- Born: Shiu-Yung November 3, 1943 (age 82) Wenzhou, Republic of China
- Occupation: Actress
- Years active: 1965-

= Francesca Tu =

Chinese-German actress (born 1943)

Francisca "Francesca" Tu (born 1943) is a Chinese-born German film and television actress.

== Career ==
Francisca Tu took ballet lessons at the Hanover Opera House and trained at the Hanover University of Music, Drama and Media. At the age of 19, she went to London where she stayed with a cousin and assisted him in an auction house. During this time, Francisca learned a lot about Chinese art and also worked as a model for an advertising agency. She continued her artistic education at the London Academy of Music and Dramatic Art. On her 21st birthday, Francisca auditioned for the BBC and was immediately a job in a TV drama.
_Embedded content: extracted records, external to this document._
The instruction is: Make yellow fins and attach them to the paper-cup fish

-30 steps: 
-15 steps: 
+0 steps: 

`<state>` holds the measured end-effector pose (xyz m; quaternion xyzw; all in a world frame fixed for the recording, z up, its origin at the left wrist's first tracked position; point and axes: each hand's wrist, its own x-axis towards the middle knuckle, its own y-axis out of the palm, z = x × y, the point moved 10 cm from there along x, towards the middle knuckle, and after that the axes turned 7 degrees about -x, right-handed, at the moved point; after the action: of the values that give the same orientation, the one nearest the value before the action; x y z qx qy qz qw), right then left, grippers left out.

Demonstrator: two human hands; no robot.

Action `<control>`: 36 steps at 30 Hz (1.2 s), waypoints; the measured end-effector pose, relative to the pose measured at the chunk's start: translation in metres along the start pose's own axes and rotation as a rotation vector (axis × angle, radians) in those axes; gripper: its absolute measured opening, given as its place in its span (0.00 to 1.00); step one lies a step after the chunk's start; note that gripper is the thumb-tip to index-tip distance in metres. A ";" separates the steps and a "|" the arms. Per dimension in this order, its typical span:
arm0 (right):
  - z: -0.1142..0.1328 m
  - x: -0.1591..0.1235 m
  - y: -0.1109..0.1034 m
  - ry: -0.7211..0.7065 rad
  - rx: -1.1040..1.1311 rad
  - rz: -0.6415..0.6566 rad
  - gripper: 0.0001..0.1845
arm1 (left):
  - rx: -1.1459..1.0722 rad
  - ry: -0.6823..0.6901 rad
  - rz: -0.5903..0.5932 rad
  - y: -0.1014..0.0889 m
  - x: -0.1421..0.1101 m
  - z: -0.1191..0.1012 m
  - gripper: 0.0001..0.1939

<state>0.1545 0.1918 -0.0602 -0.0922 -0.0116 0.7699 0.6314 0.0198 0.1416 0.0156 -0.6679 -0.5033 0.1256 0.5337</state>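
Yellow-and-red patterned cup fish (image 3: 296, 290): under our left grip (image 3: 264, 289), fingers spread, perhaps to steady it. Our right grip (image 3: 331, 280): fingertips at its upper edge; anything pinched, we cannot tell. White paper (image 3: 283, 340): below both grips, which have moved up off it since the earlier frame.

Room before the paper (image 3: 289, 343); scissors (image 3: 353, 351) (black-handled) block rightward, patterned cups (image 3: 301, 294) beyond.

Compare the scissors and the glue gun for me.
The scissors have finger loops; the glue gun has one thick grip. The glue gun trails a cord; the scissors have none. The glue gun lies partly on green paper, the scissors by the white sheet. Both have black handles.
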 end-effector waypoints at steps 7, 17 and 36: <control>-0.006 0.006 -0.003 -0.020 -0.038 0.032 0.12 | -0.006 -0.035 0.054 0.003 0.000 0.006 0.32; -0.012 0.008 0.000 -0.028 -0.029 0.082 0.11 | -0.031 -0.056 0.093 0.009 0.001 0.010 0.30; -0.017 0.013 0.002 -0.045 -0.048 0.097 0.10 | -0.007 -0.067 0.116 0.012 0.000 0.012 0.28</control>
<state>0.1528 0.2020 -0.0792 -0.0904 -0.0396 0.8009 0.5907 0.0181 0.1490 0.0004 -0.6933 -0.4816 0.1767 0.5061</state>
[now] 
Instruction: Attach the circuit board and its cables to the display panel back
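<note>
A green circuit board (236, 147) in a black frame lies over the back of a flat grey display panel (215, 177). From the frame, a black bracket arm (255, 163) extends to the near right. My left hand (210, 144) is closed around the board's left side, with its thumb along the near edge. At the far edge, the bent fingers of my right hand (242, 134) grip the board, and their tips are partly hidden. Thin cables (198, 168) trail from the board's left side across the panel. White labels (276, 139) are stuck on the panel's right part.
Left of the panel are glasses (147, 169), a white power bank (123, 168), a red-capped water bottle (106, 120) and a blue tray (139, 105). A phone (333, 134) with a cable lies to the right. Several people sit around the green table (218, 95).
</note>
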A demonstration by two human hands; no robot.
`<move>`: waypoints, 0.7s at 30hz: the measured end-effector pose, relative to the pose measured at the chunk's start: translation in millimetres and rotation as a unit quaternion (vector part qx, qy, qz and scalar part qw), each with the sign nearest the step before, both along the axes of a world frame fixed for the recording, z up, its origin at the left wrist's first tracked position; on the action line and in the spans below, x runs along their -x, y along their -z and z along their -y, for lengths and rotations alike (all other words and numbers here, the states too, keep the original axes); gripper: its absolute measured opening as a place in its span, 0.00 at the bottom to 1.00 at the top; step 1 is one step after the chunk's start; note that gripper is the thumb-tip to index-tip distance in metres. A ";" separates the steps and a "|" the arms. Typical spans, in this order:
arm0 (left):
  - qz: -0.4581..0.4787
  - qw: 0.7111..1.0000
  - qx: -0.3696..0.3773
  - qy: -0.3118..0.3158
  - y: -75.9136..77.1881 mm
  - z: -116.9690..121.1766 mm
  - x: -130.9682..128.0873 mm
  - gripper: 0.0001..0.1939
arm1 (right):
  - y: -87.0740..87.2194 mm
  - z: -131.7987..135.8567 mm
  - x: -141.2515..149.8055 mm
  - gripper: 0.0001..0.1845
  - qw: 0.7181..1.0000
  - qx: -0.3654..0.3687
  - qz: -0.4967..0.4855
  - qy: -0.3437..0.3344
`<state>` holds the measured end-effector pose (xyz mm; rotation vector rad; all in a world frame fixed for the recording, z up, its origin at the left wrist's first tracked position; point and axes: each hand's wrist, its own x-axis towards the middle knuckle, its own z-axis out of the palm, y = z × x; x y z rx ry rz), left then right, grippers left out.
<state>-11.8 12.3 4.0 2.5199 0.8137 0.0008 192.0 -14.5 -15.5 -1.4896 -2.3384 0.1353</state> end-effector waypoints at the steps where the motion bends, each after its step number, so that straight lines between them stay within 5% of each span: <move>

Shortly thereafter, roles followed in Jürgen Roland's Hong Kong thriller Lotus Blossoms and a small role of Mr. Osato's secretary alongside Sean Connery in the James Bond movie You Only Live Twice and as Lotus, the personal secretary of Denis Nayland Smith, the main opponent of the Chinese master criminal Dr. Fu Manchu (Christopher Lee).

In the second half of the 1960s, she had minor roles alongside Jerry Lewis in The Spinner, Marcello Mastroianni in Diamonds for Breakfast, Gregory Peck in The Most Dangerous Man in the World, and Peter Lawford and Sammy Davis Jr. in Salt and Pepper. In later film roles she co-starred with Gene Hackman, Oliver Reed and Candice Bergen and regular television commitments in popular multi-part or series like Death is Behind and The Offender on the Track.

==Selected filmography==
===Film===
- The Face of Fu Manchu (1965)
- The Brides of Fu Manchu (1966)
- You Only Live Twice (1967)
- Lotus Flowers for Miss Quon (1967)
- Diamonds for Breakfast (1968)
- Don't Raise the Bridge, Lower the River (1968)
- The Blood of Fu Manchu (1968)
- Salt and Pepper (1968)
- The Chairman (1969)
- Liebling, sei nicht albern! (1970)
- Welcome to the Club (1971)
- The Hunting Party (1971)

===Television===
- Danger Man (1965, 1 episode)
- Take a Pair of Private Eyes (1966, 1 episode)
- Callan (1967) (A Magnum for Schneider)
- Hugh and I Spy (1968, 1 episode)
- Department S (1969, 1 episode)
- The Troubleshooters (1969, 1 episode)
- Jason King (1972, 1 episode)
- Tatort (1973, 1 episode)

== Bibliography ==
- Peter Shelley. Gene Hackman: The Life and Work. McFarland, 2018.